Evoloution's Third Replicator - rosser
http://www.newscientist.com/article/mg20327191.500-evolutions-third-replicator-genes-memes-and-now-what.html?full=true

======
Eliezer
[http://lesswrong.com/lw/l6/no_evolutions_for_corporations_or...](http://lesswrong.com/lw/l6/no_evolutions_for_corporations_or_nanodevices/)
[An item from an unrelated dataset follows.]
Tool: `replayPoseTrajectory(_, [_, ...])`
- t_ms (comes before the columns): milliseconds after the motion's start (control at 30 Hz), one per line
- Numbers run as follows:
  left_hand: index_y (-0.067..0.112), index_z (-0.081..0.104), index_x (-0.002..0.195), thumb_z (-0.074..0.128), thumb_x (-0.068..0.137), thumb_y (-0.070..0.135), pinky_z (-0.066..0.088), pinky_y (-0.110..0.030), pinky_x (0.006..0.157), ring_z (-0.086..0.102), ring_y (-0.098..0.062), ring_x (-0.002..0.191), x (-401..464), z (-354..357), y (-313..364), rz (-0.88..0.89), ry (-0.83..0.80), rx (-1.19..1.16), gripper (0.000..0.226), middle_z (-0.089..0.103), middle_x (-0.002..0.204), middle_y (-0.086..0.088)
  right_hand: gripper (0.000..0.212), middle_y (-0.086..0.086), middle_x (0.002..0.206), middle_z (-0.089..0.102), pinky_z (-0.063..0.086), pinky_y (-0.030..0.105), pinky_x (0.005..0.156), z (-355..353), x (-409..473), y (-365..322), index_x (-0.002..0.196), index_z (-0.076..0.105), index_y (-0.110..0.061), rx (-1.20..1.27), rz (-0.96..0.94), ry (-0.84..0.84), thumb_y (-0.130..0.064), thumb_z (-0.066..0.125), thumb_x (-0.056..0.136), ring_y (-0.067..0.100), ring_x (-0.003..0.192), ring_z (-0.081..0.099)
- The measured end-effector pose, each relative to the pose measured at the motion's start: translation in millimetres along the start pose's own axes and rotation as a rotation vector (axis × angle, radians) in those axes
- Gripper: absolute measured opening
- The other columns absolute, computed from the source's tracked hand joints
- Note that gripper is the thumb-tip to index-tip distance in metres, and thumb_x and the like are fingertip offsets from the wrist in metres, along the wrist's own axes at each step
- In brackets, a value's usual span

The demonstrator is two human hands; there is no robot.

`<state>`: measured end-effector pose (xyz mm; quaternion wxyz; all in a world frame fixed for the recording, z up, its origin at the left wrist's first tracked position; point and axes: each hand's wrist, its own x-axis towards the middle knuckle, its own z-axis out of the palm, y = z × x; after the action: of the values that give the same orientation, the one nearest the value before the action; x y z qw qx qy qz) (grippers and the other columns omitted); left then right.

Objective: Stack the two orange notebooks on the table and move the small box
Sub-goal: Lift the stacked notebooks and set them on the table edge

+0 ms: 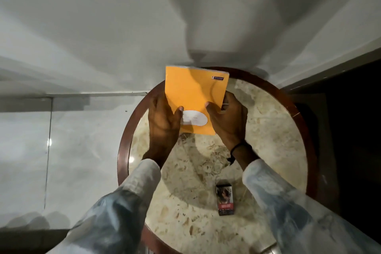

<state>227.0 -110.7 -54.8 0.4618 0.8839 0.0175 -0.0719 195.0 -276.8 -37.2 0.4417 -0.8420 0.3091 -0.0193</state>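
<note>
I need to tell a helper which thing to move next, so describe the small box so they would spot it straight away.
Start at the round marble-topped table with the dark wooden rim. The small box lies flat near its front edge, just inside the right sleeve. It is dark, with a printed picture and a red band, unlike the plain orange notebook held in both hands.

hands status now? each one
Left hand: closed on the orange notebook, left edge.
Right hand: closed on the same notebook, right edge.

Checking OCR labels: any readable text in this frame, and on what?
None fully legible.
Orange notebook, dark brand tag at its top right corner: blurred.
White oval label on its cover, partly under the left hand: faint marks, unreadable.
Small box on the table, red band: too small.
</note>
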Motion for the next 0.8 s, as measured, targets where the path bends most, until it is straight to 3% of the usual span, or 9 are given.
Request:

<http://lesswrong.com/lw/ks/the_wonder_of_evolution/>

------
seldo
There is certainly the possibility of a third replicator, where the patterns
are copied by machinery rather than biological processes, but we are not there
yet. In the primordial soup of our Internet, we have only the very simplest
form of life so far -- viruses, which only really seem to be alive when inside
a host. We have a few true self-replicators, but they exist only in protected
bubbles inside simulators, and cannot survive on the real network.

I think it's quite likely that a new form of replicator begin on the Internet,
but there's no sign of it yet.

------
ivanyv
Interesting but way too long.

The third replicator that will doom us all: the web (and the power it, along
with all the connected devices consume).

More interesting (to me anyways): What if little by little Google "decides" to
start showing us information that will lead to our destruction?

Like what the traditional media mostly does, except we trust Google, right?